- [EXERCISE INSTRUCTIONS]:
Check every line of the entries for the string "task" and return the ones that contain it.
(EXTRACTED MATERIAL begins)
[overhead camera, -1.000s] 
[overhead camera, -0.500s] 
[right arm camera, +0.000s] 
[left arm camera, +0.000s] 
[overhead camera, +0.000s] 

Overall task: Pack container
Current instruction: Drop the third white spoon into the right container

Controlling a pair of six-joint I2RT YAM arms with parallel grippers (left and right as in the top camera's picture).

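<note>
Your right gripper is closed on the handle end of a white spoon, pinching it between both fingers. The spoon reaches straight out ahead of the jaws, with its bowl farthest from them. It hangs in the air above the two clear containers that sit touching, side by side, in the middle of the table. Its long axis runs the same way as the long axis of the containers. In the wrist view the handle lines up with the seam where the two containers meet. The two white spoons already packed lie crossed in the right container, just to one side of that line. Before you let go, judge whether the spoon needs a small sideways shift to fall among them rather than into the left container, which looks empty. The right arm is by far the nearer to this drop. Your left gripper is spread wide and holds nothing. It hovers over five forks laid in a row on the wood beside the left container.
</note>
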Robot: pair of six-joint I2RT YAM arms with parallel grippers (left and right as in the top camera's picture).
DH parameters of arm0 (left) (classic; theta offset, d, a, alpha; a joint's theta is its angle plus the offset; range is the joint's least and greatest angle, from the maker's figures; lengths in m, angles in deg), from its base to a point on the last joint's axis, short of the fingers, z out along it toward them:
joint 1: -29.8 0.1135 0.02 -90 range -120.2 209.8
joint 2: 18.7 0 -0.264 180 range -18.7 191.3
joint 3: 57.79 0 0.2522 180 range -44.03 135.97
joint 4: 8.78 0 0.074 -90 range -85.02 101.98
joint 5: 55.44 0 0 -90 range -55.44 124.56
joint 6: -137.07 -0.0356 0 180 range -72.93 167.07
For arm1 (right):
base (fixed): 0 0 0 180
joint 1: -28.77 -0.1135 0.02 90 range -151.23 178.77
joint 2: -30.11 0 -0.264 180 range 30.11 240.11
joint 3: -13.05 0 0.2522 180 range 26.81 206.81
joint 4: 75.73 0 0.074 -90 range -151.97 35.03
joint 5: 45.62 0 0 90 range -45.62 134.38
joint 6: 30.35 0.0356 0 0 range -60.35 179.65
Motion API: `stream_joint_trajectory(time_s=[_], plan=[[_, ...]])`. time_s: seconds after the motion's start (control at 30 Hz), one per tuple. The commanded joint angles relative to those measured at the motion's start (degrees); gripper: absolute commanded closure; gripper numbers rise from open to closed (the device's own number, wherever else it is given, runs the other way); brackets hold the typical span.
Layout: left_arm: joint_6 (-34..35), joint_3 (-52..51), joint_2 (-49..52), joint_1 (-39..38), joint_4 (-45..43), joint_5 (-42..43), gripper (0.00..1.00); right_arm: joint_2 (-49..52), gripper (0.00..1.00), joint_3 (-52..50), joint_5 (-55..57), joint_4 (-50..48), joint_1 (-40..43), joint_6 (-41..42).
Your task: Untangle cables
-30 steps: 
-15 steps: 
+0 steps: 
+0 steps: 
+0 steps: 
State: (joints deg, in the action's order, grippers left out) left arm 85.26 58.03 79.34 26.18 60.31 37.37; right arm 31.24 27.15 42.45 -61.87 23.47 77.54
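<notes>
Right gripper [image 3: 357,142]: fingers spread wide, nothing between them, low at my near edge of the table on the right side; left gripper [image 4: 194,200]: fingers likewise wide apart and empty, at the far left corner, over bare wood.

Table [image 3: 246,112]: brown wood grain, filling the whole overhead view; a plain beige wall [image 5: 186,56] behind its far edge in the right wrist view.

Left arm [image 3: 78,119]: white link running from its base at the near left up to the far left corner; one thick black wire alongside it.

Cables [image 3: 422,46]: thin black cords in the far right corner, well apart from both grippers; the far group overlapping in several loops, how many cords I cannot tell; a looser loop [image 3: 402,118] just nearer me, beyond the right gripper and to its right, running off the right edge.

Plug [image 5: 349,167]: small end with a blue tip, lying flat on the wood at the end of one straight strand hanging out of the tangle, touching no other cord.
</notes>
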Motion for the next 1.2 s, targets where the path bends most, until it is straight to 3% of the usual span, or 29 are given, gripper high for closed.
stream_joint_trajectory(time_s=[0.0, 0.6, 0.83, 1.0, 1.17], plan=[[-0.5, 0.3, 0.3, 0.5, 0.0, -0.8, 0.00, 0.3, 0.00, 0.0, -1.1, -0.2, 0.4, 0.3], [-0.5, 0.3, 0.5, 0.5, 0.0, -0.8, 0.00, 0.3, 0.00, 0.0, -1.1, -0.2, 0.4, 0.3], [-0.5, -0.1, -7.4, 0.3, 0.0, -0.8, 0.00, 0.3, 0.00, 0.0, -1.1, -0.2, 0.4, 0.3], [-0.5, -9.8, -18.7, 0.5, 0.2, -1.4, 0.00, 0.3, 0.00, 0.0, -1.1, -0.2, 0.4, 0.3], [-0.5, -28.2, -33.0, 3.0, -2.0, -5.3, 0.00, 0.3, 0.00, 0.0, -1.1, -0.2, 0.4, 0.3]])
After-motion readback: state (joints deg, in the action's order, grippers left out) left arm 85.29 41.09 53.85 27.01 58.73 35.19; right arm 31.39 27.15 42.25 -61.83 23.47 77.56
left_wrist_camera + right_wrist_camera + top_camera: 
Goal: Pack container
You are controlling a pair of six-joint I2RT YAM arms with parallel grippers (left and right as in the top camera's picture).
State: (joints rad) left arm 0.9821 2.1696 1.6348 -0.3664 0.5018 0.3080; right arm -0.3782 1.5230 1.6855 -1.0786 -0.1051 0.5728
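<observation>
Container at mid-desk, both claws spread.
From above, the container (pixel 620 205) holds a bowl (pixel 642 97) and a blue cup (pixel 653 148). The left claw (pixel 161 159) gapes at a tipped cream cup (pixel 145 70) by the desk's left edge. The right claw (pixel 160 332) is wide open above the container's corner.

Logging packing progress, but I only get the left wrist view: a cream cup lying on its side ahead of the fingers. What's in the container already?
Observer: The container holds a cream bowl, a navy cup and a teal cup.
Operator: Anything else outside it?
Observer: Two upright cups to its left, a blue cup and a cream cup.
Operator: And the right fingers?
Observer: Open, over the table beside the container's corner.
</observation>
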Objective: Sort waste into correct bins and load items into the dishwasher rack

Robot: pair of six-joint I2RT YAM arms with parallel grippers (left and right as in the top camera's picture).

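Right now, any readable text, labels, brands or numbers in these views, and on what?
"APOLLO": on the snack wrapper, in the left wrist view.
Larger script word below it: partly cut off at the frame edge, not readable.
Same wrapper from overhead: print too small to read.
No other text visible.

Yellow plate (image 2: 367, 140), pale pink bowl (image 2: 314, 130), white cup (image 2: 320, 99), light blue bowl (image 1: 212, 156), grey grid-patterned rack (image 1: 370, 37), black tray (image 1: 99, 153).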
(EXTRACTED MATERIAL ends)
- [EXPECTED ANSWER]:
Overall task: Pack container
Your task: Untangle cables

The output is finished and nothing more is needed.